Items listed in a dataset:
== Segment start ==

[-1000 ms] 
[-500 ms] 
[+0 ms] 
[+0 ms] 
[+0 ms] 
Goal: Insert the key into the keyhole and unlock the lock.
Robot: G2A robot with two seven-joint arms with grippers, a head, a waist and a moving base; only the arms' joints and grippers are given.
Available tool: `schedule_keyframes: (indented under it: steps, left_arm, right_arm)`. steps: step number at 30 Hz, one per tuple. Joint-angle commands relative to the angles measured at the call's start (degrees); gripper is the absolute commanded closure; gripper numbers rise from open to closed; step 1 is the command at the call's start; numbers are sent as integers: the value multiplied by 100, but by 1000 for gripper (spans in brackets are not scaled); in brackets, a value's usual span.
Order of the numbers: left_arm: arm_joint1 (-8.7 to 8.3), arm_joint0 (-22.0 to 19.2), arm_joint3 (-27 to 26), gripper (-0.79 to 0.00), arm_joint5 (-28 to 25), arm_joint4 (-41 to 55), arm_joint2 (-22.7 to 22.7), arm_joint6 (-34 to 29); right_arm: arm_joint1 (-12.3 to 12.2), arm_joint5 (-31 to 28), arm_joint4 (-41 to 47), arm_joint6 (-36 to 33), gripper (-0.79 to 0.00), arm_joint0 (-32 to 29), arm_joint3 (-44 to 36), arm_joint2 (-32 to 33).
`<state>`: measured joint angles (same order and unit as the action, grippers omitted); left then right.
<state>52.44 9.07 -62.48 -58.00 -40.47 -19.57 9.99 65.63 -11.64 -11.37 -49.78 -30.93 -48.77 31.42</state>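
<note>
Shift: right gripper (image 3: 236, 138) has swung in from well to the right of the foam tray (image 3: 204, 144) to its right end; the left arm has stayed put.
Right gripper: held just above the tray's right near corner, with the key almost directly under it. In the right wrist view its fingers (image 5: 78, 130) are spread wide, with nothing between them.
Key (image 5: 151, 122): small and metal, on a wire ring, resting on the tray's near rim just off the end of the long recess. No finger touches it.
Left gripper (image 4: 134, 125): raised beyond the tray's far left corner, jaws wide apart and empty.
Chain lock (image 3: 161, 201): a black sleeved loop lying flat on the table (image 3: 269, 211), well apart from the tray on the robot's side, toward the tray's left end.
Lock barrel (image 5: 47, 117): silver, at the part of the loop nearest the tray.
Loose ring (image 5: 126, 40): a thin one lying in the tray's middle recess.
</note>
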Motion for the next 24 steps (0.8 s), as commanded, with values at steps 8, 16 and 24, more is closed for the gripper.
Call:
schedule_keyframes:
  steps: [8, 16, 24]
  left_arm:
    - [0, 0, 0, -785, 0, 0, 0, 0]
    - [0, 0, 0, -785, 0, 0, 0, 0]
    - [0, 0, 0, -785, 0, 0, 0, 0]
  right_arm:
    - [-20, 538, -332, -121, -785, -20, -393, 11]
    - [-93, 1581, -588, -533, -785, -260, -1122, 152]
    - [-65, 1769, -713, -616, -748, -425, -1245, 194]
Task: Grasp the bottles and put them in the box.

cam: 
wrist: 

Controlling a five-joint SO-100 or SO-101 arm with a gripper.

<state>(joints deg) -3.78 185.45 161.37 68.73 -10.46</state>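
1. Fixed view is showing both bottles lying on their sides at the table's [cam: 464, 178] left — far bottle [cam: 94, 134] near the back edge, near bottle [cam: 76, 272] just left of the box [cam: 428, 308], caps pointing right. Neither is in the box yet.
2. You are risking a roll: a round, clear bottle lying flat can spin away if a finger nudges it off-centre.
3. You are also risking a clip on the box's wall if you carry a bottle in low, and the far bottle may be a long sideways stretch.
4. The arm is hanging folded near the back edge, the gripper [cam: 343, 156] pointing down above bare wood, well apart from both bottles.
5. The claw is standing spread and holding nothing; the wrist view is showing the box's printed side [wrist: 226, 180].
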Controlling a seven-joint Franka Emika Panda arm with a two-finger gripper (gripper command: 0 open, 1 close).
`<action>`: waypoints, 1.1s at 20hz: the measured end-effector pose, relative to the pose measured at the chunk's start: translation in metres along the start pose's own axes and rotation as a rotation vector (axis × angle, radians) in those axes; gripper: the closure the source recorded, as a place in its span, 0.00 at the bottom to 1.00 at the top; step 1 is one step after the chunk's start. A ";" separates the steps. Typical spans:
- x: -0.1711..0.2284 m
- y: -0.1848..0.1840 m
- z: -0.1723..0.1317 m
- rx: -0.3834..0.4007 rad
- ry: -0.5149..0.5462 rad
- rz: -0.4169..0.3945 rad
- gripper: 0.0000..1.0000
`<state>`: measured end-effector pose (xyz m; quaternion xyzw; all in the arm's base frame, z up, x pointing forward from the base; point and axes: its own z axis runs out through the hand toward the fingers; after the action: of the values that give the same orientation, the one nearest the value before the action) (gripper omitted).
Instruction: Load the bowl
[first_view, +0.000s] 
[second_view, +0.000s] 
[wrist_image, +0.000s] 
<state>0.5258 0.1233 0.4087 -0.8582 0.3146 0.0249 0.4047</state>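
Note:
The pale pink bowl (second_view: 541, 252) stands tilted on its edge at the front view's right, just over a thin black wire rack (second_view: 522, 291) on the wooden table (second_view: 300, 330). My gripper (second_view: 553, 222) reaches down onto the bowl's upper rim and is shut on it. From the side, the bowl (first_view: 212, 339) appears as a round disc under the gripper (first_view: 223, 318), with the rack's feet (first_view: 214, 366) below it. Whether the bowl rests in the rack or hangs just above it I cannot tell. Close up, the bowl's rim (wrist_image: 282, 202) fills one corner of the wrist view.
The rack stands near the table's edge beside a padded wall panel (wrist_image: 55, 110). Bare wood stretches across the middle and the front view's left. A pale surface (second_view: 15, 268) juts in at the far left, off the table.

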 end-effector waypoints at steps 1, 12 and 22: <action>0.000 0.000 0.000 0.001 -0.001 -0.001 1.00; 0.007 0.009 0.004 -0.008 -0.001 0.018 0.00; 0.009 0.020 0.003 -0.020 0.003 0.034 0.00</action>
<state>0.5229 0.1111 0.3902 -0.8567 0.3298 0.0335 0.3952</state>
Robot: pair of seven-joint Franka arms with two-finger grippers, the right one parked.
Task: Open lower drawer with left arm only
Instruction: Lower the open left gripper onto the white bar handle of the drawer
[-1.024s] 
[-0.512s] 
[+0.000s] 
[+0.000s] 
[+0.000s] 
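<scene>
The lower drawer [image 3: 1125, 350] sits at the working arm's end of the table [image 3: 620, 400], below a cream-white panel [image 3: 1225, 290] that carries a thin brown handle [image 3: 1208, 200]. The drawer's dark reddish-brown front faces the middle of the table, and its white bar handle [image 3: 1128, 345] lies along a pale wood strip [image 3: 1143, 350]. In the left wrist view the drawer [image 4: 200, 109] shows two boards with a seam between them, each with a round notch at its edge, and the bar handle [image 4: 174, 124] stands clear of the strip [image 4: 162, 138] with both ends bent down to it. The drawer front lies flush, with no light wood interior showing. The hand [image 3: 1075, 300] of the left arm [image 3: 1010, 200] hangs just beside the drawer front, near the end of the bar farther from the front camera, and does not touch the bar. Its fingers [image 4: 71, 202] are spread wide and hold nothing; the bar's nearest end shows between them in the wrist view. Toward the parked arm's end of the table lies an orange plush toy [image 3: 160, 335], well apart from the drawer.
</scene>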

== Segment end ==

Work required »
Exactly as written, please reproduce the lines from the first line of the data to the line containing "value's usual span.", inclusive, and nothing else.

Exercise output »
[-1000 ms] 
[-500 ms] 
[+0 ms] 
[+0 ms] 
[+0 ms] 
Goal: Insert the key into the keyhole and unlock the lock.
Robot: G2A robot with two seven-joint arms with grippers, a head, a waist and a moving base; only the arms' joints and grippers are given.
Available tool: `schedule_keyframes: (indented under it: steps, left_arm, right_arm)`. steps: step number at 30 Hz, one per tuple. Joint-angle commands relative to the angles measured at the call's start (degrees); gripper is the absolute commanded closure; gripper numbers rise from open to closed; step 1 is the command at the call's start; numbers are sent as integers: the value multiplied by 100, but by 1000 for gripper (spans in brackets are not scaled); in brackets, a value's usual span.

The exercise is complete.